Atta boy, Merrick. Forget about those pesky subpoena shirkers. Go after the real crimes.

by Anonymousreply 1November 25, 2021 11:28 AM

It’s fight or flight!

by Anonymousreply 2November 25, 2021 11:36 AM

You couldn't pay me to fly any more.

by Anonymousreply 3November 25, 2021 12:15 PM

Good.

I was on a transatlantic flight recently and they limited alcoholic beverages to one per person -- in coach.

by Anonymousreply 4November 25, 2021 12:21 PM

Good.
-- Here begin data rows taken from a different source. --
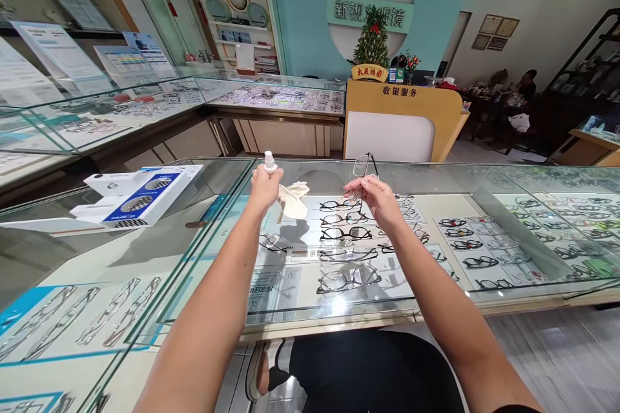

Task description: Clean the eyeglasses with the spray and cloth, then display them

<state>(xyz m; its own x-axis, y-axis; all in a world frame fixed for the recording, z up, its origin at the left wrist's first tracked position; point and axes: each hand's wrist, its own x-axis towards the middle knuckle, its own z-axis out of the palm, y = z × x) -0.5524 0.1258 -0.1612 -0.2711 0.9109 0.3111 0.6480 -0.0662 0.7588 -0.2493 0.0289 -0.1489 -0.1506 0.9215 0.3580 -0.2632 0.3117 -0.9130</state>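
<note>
In my left hand [265,186] is a small white spray bottle [269,160], held upright above the glass counter with its nozzle at the top. My right hand [376,199] pinches a pair of thin-framed eyeglasses [362,166], raised over the counter with one lens uppermost and a dark temple showing. Just right of my left hand lies a crumpled cream cloth [293,200] on the glass. Below both hands, several eyeglasses [345,233] sit in rows inside the display case. Another pair of glasses [276,244] is under my left forearm's right side.
A white and blue cardboard display [145,197] stands on the counter at left. More glass cases [285,98] run along the left and back. Behind is a yellow cashier desk [402,116] with a plant [372,39]. A seated person [527,85] is far right.
</note>
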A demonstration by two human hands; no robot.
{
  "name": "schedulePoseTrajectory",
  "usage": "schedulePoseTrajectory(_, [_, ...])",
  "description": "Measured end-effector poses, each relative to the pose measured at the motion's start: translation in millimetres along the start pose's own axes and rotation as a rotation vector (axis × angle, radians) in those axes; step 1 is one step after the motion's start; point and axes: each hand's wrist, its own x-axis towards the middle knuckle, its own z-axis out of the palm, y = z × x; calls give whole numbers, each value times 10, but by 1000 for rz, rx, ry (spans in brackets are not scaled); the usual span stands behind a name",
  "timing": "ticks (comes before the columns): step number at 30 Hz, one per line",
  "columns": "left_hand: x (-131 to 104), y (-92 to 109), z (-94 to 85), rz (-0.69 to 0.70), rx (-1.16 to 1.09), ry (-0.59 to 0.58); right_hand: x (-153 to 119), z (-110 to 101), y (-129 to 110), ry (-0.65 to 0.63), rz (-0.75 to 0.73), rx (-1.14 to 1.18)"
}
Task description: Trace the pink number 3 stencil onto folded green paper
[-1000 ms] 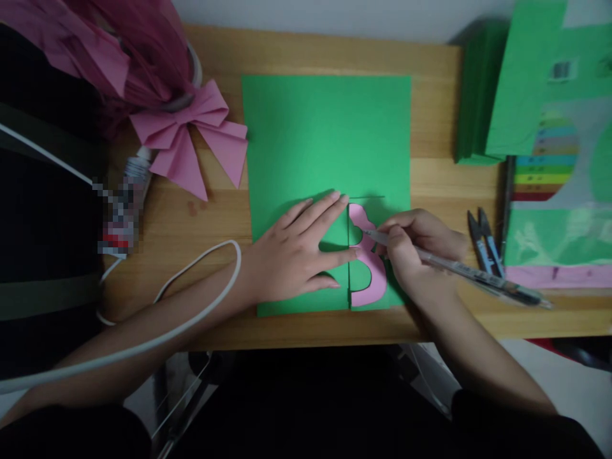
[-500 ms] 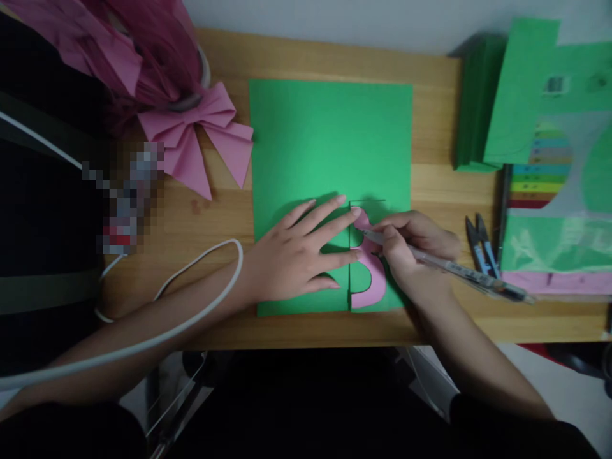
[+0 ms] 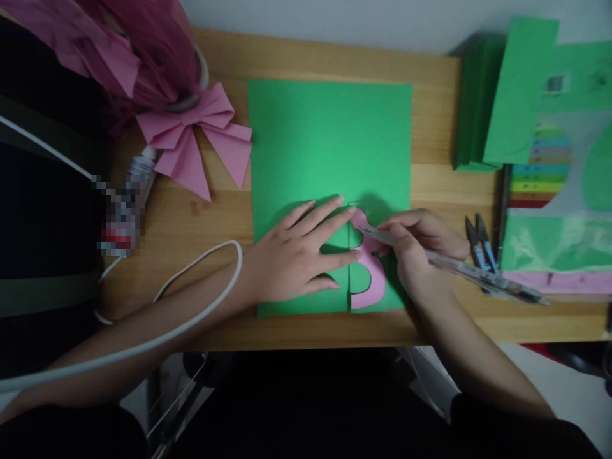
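A green sheet of paper lies flat on the wooden table. On its lower right part rests a pink curved paper cutout, shaped like a 3, beside a dark vertical line. My left hand is spread flat on the sheet, its fingertips touching the cutout's left side. In my right hand is a pen with a clear barrel, pinched near the tip. The tip sits at the upper part of the cutout. Part of the cutout's right edge is hidden behind my right fingers.
A pink paper bow and a tube lie on the left. A white cable loops over my left forearm. Small snips, a stack of green paper and a paper pack are on the right.
My right hand and the pen have shifted slightly to the right, and the pen tip has moved from the cutout's inner left edge onto its upper part. My left hand stays in place.
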Motion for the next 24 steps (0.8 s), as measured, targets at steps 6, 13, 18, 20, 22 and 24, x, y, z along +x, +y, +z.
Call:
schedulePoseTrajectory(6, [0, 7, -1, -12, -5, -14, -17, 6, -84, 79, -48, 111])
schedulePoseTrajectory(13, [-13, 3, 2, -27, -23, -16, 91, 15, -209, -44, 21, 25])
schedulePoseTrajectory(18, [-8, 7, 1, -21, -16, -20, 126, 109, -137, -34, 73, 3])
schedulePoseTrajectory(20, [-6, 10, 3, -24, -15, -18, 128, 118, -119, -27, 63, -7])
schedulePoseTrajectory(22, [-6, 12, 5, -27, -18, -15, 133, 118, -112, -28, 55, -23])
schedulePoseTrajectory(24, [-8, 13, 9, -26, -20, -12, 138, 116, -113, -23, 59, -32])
MAGATs think they can do whatever they want and nobody’s ever going to stop them. They are anarchists.

by Anonymousreply 5November 25, 2021 12:24 PM

Soooo . . . customers have to pay top dollar for being treated like shit in over-sold flights, confined in a metal can for hours, exposed to COVID and other diseases, and then get prosecuted for unruly behavior?

by Anonymousreply 6November 25, 2021 12:45 PM

Good. I'm with R2. IF I were to fly again, I would only go first class no matter how much it costs. I am so relieved my days of travel for work are over.
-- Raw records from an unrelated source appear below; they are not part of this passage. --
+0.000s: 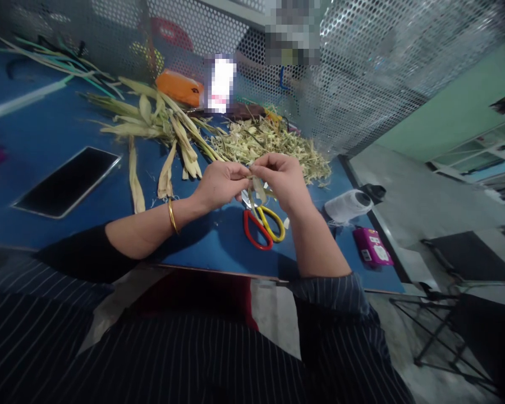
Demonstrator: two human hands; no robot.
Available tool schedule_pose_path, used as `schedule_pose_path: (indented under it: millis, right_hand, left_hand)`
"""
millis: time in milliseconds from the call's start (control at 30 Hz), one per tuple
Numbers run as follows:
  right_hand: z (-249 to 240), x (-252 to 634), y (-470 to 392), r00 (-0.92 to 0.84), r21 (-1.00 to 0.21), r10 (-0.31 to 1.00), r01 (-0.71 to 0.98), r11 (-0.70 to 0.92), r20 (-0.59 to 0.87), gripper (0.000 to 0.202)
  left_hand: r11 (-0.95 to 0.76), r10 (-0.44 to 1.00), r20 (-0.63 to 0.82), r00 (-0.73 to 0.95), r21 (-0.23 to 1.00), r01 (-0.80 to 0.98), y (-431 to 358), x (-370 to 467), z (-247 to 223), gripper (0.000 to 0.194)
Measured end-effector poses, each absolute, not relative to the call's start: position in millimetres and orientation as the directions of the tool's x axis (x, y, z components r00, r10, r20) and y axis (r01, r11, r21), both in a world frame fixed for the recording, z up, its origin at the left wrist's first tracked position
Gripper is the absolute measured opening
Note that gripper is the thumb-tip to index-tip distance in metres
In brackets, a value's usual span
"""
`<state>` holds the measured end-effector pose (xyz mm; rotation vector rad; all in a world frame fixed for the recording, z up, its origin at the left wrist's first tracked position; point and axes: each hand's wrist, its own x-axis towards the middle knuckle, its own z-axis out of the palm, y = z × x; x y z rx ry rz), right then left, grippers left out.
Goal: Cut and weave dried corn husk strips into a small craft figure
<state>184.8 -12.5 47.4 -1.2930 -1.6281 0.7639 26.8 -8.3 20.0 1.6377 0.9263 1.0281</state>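
Above the blue table my left hand point(223, 182) and my right hand point(281, 179) meet fingertip to fingertip. Both pinch a small strip of pale dried husk point(259, 189), which hangs down between them; its upper end is hidden by my fingers. Just below lies a pair of scissors point(261, 224) with one red and one yellow handle, the blades partly covered by the husk and my left fingers. To the left are dried corn husks point(166, 174), some twisted. Behind my hands spreads a heap of shredded husk point(261, 137).
A black phone-like slab point(69, 180) lies at left. At right stand a cone of white thread point(348, 206) and a purple packet point(372, 247) near the table's edge. An orange packet point(179, 88) and a lit screen point(221, 84) sit before the perforated metal panel point(353, 78).
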Motion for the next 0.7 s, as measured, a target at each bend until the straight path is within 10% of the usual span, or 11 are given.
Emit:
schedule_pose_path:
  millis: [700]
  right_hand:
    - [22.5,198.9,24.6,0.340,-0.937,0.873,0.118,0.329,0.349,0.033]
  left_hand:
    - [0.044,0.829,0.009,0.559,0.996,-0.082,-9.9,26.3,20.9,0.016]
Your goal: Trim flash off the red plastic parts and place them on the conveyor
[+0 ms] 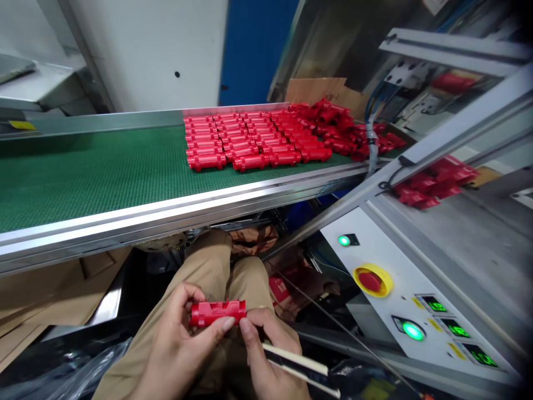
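Observation:
Above the lap, my left hand (177, 339) is closed round a red plastic cylinder (217, 312), its thumb along the front. My right hand (272, 347) has thumb and forefinger at the right end of that cylinder. A tool with pale handles (295, 364) lies in the same right hand and points down to the right; its working end is not clear to see. On the green conveyor belt (95, 172), several rows of similar red parts (250, 139) lie side by side, with a loose heap of red parts (333, 119) at their right.
The belt's metal edge (158, 214) runs across in front of the knees. At the right stands a machine panel (395, 289) with a red and yellow stop button (372, 279), lit green buttons and displays. Red pieces (435, 180) sit in the machine. Cardboard (54, 294) lies at the lower left.

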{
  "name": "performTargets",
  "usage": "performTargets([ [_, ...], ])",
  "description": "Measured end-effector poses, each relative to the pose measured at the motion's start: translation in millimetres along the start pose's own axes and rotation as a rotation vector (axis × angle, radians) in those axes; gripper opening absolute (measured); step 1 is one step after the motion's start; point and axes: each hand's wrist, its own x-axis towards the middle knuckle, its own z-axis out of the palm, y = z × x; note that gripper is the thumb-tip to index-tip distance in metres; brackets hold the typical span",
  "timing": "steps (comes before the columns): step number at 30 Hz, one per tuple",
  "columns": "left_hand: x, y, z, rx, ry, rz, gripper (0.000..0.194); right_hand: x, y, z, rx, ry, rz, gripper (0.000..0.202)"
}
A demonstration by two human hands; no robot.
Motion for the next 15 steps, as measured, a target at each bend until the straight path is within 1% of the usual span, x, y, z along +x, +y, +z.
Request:
performTargets([
  [2,-1.1,0.6,0.6,0.031,0.034,0.059,0.039,0.1,-0.5,0.1,-0.006,0.024,-0.063,0.026],
  [3,-1.1,0.7,-0.1,0.029,0.028,0.058,0.036,0.3,-0.1,0.1,-0.003,0.025,-0.081,0.026],
  [4,-0.8,0.7,-1.4,0.017,0.01,0.037,0.034,0.4,0.6,0.0,0.0,0.019,-0.084,0.026],
  [6,-0.1,-0.3,-5.1,-0.019,-0.03,-0.034,0.036,0.4,2.5,-0.4,0.006,0.0,-0.069,0.027],
  [8,0.1,-2.8,-9.2,-0.048,-0.044,-0.098,0.036,0.2,4.2,-1.4,0.01,-0.008,-0.057,0.026],
  [12,1.4,-7.2,-16.7,-0.062,-0.051,-0.141,0.035,0.9,4.6,-5.2,0.018,-0.029,-0.069,0.025],
  [13,2.9,-6.4,-18.6,-0.031,-0.057,-0.13,0.035,1.5,4.3,-6.1,0.018,-0.038,-0.078,0.025],
  [15,7.9,-1.4,-21.6,0.111,-0.066,-0.047,0.031,3.2,3.5,-7.0,0.022,-0.057,-0.107,0.024],
])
by Anonymousreply 7November 25, 2021 12:48 PM

R7 here, meant R3!

by Anonymousreply 8November 25, 2021 12:49 PM

R6 I mean, if they insist on behaving like apes then it's fair we treat them like animals, right? Imagine assaulting somebody because they told you to wear a mask. Subhuman, really.

by Anonymousreply 9November 25, 2021 12:53 PM

I recently flew Southwest. They made an announcement about not consuming alcohol not purchased in-flight, which I didn't remember on past trips ... or maybe I'm just forgetting that particular announcement.
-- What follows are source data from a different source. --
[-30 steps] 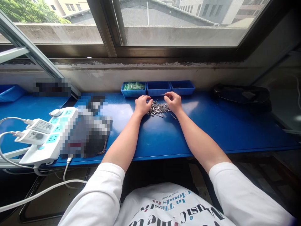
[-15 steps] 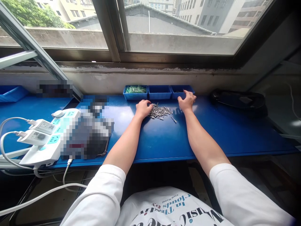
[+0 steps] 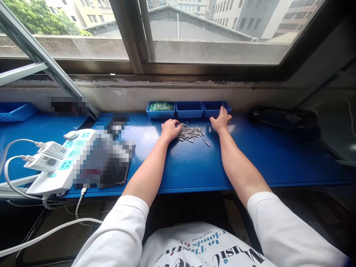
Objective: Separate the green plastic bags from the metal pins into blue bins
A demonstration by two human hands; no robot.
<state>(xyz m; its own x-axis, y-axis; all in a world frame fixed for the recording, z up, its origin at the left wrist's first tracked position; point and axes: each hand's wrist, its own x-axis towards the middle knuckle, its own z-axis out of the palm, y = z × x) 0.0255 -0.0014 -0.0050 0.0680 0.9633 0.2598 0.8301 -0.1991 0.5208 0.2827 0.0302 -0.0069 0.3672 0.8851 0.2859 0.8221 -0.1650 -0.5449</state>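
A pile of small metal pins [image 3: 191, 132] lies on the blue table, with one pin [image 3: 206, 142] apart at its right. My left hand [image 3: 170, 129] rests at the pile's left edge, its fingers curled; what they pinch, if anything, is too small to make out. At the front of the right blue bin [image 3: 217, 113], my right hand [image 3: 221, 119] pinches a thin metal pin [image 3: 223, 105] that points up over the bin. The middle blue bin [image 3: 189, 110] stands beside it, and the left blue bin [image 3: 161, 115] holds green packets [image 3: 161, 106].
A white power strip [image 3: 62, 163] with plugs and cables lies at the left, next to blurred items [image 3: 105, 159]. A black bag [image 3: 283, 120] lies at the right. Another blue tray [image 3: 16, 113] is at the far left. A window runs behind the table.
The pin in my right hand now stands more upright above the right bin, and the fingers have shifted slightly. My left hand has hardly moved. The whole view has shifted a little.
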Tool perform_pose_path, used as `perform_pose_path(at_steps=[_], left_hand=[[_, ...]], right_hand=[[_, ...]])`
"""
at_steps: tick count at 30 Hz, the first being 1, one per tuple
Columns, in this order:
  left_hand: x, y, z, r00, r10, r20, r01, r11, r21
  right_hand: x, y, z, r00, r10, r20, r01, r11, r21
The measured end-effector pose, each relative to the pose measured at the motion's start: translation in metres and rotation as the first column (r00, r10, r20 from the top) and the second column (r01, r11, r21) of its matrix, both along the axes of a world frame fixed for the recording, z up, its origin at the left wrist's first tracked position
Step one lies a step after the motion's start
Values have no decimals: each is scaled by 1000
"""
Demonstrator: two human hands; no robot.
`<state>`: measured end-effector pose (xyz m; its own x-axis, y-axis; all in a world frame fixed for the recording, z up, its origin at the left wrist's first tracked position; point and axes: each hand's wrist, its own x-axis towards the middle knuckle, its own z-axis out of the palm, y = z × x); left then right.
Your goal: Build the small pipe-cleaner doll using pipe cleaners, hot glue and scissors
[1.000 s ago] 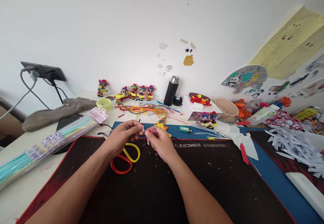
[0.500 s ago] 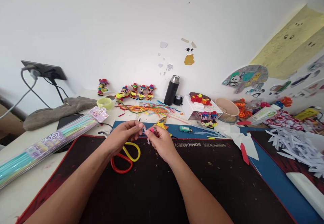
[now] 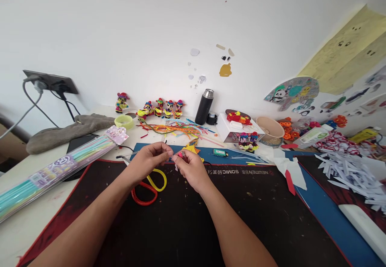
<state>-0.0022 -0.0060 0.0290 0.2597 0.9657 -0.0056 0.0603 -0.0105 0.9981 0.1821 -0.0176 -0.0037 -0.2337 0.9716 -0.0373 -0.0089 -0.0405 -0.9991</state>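
My left hand (image 3: 150,160) and my right hand (image 3: 190,168) meet over the far edge of the black mat, fingertips nearly touching. Between thumb and fingers of the right hand is a small pink piece (image 3: 181,154), with a pale whitish strip (image 3: 176,168) hanging below it. The left hand is closed in a pinch beside it; what lies between its fingertips is hidden. Under the left wrist lie scissors (image 3: 164,180) with one red and one yellow handle loop. A yellow cut-out shape (image 3: 192,146) lies just behind the hands.
Fuzzy craft stems (image 3: 171,129) are scattered behind the hands, with several small figures (image 3: 159,108) along the wall. A black thermos (image 3: 204,107) stands near a white box (image 3: 224,127). Packaged pastel sticks (image 3: 60,166) lie left, white paper strips (image 3: 356,178) right.
Both hands stay close together. The left fingertips have moved slightly right toward the right hand, and the pale strip that showed between the hands is now mostly covered.
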Motion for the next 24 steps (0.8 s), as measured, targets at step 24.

by Anonymousreply 10November 25, 2021 1:08 PM

About damn time. Assault someone on the street, get arrested and charged. Assault someone on a plane, get slapped on the wrist with a ban from future flights.

I don't know why the feds and the airlines have allowed it to get this bad.

by Anonymousreply 11November 25, 2021 1:42 PM

I don't think they would have tolerated this level of passenger misbehavior immediately following 9/11

by Anonymousreply 12November 25, 2021 9:31 PM

I've flown on a few flights this year, and never seen anyone misbehave.